Shakespeare’s Juliet famously asks, “What’s in a name?” Neil MacGregor, director of the British Museum, asks what some twenty objects can tell us about the manners and mores of Shakespeare’s Restless World (Viking, $36). Ranging from a communion goblet to a silver medallion to a peddler’s trunk of miscellaneous fabrics, these artifacts offer a trove of illuminating details about Elizabethan history, politics, and culture. In a simple wool cap, MacGregor finds an icon of social stability. A nine-inch, two-prong iron fork recovered at the Rose Theater showed its owner’s continental savvy as well as the importance of concessions to a playhouse’s bottom line. Similarly, MacGregor reads a history of imperial and otherworldly powers in an obsidian “mirror” that belonged to the Aztecs before it was John Dee’s, and notices personal security issues in the rapier and dagger that were standard accessories for young men going out on the town. As he did so brilliantly in A History of the World in 100 Objects, MacGregor lets material culture tell us how much of the past we haven’t lost.
Ancient Celtic culture didn’t go away when the Romans conquered Gaul in 50 B.C.—it only settled in more firmly, waiting to be noticed. Graham Robb, the intrepid cyclist behind The Discovery of France, noticed. His attention was caught by the way hill forts and other remnants of sites sacred to the pre-Roman tribes who populated Europe seemed to be aligned with the path of the solstice sun. Coincidence? Was he reading too much into the landscape?
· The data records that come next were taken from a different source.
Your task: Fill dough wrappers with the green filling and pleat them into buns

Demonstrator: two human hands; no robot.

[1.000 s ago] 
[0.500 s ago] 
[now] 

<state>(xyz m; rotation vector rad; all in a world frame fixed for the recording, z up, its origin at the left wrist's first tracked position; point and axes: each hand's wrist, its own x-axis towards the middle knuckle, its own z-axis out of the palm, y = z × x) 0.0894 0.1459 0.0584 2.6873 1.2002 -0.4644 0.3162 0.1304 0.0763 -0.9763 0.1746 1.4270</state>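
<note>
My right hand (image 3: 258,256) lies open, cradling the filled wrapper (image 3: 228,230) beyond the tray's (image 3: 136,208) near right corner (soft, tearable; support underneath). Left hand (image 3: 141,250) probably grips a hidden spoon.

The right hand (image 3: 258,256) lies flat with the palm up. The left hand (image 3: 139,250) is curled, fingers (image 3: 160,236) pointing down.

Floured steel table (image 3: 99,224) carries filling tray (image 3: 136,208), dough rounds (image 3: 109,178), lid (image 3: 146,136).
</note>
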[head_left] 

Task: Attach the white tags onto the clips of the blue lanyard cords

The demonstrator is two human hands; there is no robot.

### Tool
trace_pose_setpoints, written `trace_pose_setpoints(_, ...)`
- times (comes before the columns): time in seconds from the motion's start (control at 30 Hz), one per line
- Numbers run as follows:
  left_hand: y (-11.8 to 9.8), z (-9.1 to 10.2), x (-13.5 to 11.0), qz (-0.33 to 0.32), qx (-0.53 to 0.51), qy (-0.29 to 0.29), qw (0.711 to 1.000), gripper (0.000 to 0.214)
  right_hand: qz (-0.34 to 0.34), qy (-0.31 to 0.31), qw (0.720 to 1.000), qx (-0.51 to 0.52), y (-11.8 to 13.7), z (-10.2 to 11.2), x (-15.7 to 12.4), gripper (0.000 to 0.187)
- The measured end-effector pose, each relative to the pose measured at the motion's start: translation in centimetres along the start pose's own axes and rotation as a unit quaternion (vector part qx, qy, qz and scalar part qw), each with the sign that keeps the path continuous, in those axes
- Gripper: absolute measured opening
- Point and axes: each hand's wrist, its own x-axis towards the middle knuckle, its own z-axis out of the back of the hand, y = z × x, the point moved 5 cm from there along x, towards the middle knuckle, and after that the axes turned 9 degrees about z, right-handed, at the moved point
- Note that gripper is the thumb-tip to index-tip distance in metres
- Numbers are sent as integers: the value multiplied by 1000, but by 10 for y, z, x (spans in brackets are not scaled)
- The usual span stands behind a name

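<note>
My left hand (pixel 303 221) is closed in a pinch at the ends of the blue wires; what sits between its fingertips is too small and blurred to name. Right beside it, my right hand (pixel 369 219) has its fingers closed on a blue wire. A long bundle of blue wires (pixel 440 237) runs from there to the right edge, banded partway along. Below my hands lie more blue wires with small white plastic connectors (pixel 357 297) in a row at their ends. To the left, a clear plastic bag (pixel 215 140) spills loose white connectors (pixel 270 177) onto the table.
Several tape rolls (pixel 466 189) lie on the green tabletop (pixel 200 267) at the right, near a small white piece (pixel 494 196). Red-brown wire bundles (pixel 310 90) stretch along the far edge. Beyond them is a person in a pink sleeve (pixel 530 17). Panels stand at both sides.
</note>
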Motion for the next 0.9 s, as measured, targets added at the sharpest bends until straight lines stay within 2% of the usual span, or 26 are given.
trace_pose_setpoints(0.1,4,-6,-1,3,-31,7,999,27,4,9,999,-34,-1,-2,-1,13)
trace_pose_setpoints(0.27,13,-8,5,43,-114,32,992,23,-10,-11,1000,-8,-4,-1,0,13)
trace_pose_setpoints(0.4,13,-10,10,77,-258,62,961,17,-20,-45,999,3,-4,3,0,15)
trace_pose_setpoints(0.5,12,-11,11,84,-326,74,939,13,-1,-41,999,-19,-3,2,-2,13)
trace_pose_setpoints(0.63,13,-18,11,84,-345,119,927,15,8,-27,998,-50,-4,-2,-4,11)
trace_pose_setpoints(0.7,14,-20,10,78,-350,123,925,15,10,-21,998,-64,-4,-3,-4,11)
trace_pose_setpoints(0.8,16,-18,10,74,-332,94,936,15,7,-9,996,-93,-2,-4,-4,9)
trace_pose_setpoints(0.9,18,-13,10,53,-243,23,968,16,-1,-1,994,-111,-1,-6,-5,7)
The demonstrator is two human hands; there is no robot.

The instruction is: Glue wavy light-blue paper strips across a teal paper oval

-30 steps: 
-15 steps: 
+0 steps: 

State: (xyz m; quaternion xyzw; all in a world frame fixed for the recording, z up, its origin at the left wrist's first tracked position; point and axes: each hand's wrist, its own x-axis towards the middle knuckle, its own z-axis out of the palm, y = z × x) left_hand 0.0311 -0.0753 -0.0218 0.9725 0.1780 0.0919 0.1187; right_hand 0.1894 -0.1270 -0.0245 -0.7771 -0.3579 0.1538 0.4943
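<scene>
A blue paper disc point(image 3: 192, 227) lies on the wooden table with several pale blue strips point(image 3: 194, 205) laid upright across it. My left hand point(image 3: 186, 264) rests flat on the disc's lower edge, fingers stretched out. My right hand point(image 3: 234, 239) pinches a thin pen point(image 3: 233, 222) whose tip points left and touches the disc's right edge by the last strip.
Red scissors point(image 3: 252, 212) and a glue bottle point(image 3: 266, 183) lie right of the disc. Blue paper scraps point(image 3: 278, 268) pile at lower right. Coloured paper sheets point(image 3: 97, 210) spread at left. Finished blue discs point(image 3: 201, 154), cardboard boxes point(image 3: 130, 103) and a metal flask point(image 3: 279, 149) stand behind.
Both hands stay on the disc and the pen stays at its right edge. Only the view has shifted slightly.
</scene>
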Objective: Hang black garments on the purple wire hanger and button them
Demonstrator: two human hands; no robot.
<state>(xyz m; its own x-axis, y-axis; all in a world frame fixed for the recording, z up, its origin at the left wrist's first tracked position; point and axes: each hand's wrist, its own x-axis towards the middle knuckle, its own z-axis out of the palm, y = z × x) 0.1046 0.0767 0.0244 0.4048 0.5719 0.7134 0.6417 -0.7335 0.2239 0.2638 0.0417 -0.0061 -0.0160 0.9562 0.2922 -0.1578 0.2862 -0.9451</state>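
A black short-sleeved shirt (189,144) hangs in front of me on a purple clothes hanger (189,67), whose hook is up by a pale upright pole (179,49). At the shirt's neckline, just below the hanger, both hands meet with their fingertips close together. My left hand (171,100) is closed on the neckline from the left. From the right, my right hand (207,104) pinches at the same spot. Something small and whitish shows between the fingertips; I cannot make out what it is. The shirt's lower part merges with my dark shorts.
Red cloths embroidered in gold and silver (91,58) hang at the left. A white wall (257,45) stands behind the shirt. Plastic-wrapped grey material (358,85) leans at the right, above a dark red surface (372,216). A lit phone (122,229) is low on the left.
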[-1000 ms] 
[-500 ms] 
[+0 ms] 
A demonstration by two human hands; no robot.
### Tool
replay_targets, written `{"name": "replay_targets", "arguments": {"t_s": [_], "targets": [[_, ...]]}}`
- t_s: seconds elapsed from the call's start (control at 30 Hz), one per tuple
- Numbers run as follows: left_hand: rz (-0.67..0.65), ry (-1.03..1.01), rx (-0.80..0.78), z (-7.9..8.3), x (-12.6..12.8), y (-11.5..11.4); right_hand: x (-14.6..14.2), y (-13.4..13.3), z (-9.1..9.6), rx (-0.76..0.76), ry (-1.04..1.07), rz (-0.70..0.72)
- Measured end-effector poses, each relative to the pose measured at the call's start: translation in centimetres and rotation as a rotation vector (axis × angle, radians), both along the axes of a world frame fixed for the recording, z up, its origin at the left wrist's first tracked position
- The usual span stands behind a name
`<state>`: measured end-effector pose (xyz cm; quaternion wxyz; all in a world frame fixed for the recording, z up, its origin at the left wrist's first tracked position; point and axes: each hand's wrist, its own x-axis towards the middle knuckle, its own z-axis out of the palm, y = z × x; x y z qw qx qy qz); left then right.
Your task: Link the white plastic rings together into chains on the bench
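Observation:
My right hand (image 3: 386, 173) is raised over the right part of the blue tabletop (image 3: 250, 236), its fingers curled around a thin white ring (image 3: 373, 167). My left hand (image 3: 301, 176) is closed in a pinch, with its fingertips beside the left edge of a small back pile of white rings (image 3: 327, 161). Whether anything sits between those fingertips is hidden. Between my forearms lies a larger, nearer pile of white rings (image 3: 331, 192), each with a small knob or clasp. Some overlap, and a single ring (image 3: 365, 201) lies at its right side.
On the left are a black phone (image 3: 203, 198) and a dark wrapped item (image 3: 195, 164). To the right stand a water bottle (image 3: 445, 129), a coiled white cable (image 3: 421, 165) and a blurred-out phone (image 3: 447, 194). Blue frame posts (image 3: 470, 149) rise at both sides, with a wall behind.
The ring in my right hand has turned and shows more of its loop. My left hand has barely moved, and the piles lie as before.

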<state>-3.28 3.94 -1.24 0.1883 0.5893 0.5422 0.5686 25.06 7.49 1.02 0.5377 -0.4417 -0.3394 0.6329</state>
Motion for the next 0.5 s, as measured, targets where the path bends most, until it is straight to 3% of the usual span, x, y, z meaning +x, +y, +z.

Robb set off along the Via Heraklea for a closer look at this “Druidic blueprint”; he reports his findings in The Discovery of Middle Earth (W.W. Norton, $28.95), a book of travels, history, and many “grand and rugged tales.” Blending—as the Celts did—science and myth, legend and solid geographical fact, Robb presents the hard and soft evidence to redeem the Celts from simplistic images as a pack of bloody and barbaric tree-worshippers (though, yes, Druid is derived from dru, meaning “oak”). Along with the evidence on the ground, irrefutable testimony to Celtic engineering and mathematical skills, Robb cites the Druids’ sophisticated communication and education systems and their remarkably accurate calculation of Pi. Delving as deeply into place names as into places, Robb revives the tradition of the Irish Dindsenchas, “the lore of place names”; fascinating in itself, this facet of the book also demonstrates the vitality of old practices.
The Irish Potato Famine took the lives of thousands, caused a mass migration, and fueled a revolution. But how did it happen? John Kelly's The Graves Are Walking explores the period of the famine, the savage political climate and the brutal racism, that made such an event possible. Kelly's writing is swift and aggressive as it analyses how science was leaping forward discoveries but not practice as bacteria allowed the British to nearly destroy a people. Kelly unflinchingly examines how the Irish/ British class has shaped our world and what events as devastating as this have done to our perception of being human.